> _Work order_:
All of the records below are to be printed exactly; the pictures are to be left out.
-- Provided information follows --
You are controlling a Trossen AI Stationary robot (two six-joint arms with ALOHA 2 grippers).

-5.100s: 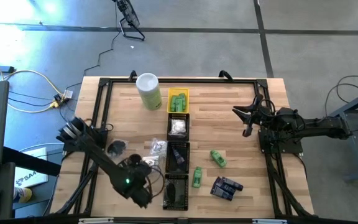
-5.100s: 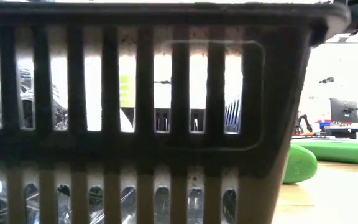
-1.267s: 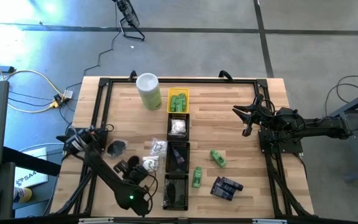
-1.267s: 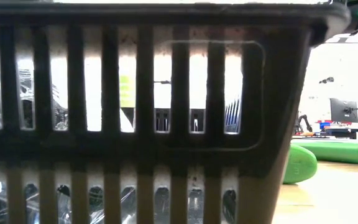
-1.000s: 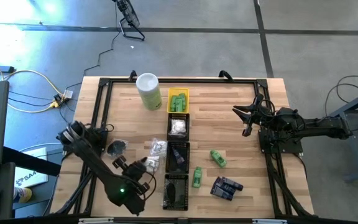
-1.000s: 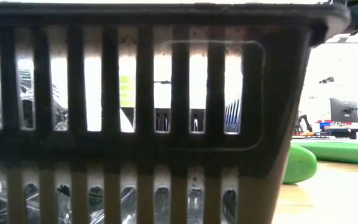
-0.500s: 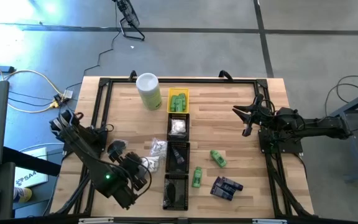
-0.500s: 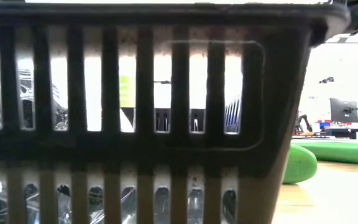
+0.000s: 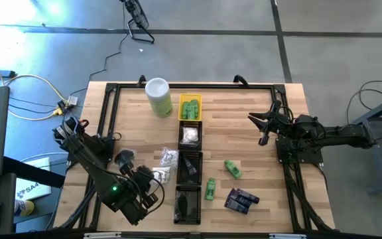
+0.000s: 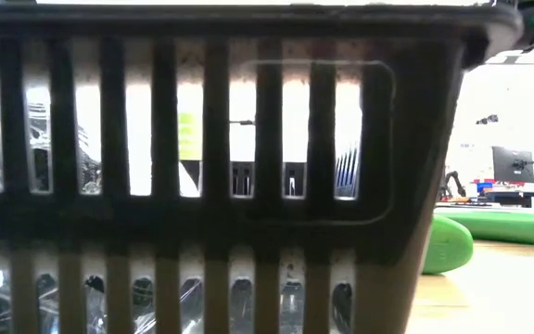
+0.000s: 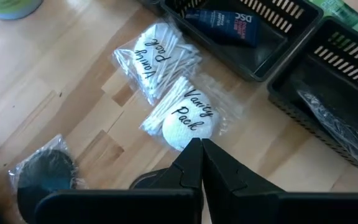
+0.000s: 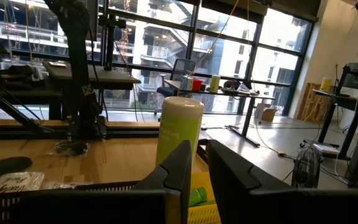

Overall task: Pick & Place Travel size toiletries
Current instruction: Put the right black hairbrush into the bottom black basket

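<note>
I see the left claw [image 11: 199, 163] pressed shut and holding nothing, poised just above a clear "Vanity Pack" packet [image 11: 185, 115] that lies on the table [image 9: 244, 126] left of the row of trays [image 9: 190, 162], with a second Vanity Pack [image 11: 154, 56] just beyond it and a wrapped black puck [image 11: 42, 171] to the left. I note the right claw [image 9: 262, 126] parked at the right side of the table, fingers almost together with only a thin gap, empty. Two green bottles [image 9: 221, 178] and a dark packet [image 9: 241, 200] lie on the table right of the trays.
</note>
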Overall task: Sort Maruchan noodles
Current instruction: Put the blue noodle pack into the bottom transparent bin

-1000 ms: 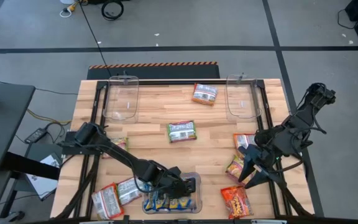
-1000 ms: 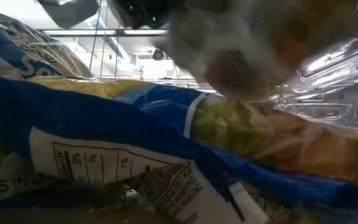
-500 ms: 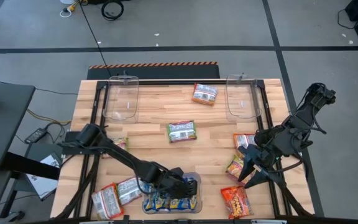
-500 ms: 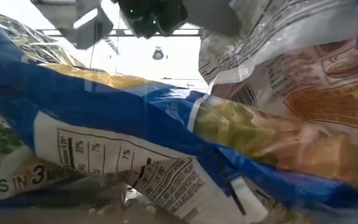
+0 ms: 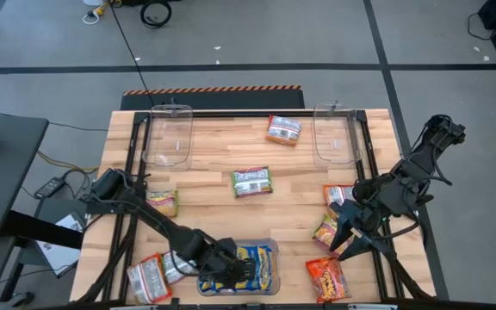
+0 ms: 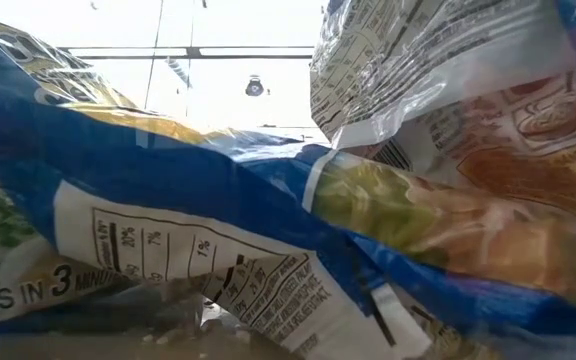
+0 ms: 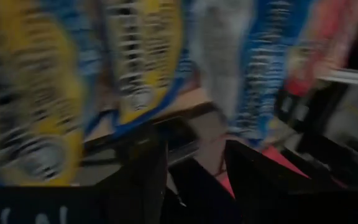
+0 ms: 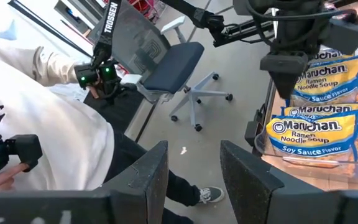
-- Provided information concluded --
> _Result of the task_:
You are controlling a Trossen AI Stationary robot (two six-joint arms with ALOHA 2 grippers).

-5.100s: 
-5.100s: 
-1.267s: 
-1.267s: 
-1.000s: 
-1.000s: 
-0.500s: 
-0.500s: 
+0.000s: 
+0.000s: 
+0.000s: 
+0.000s: 

Overall task: Pick & Place Travel size toiletries
Current instruction: Put the right black hairbrush into the bottom black basket

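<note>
I see the left claw [image 11: 199, 163] pressed shut and holding nothing, poised just above a clear "Vanity Pack" packet [image 11: 185, 115] that lies on the table [image 9: 244, 126] left of the row of trays [image 9: 190, 162], with a second Vanity Pack [image 11: 154, 56] just beyond it and a wrapped black puck [image 11: 42, 171] to the left. I note the right claw [image 9: 262, 126] parked at the right side of the table, fingers almost together with only a thin gap, empty. Two green bottles [image 9: 221, 178] and a dark packet [image 9: 241, 200] lie on the table right of the trays.
</note>
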Overall task: Sort Maruchan noodles
Current instruction: Put the blue noodle pack into the bottom transparent bin

-1000 ms: 
-1000 ms: 
-500 ms: 
-500 ms: 
+0 ms: 
+0 ms: 
+0 ms: 
+0 ms: 

This finishes the exercise.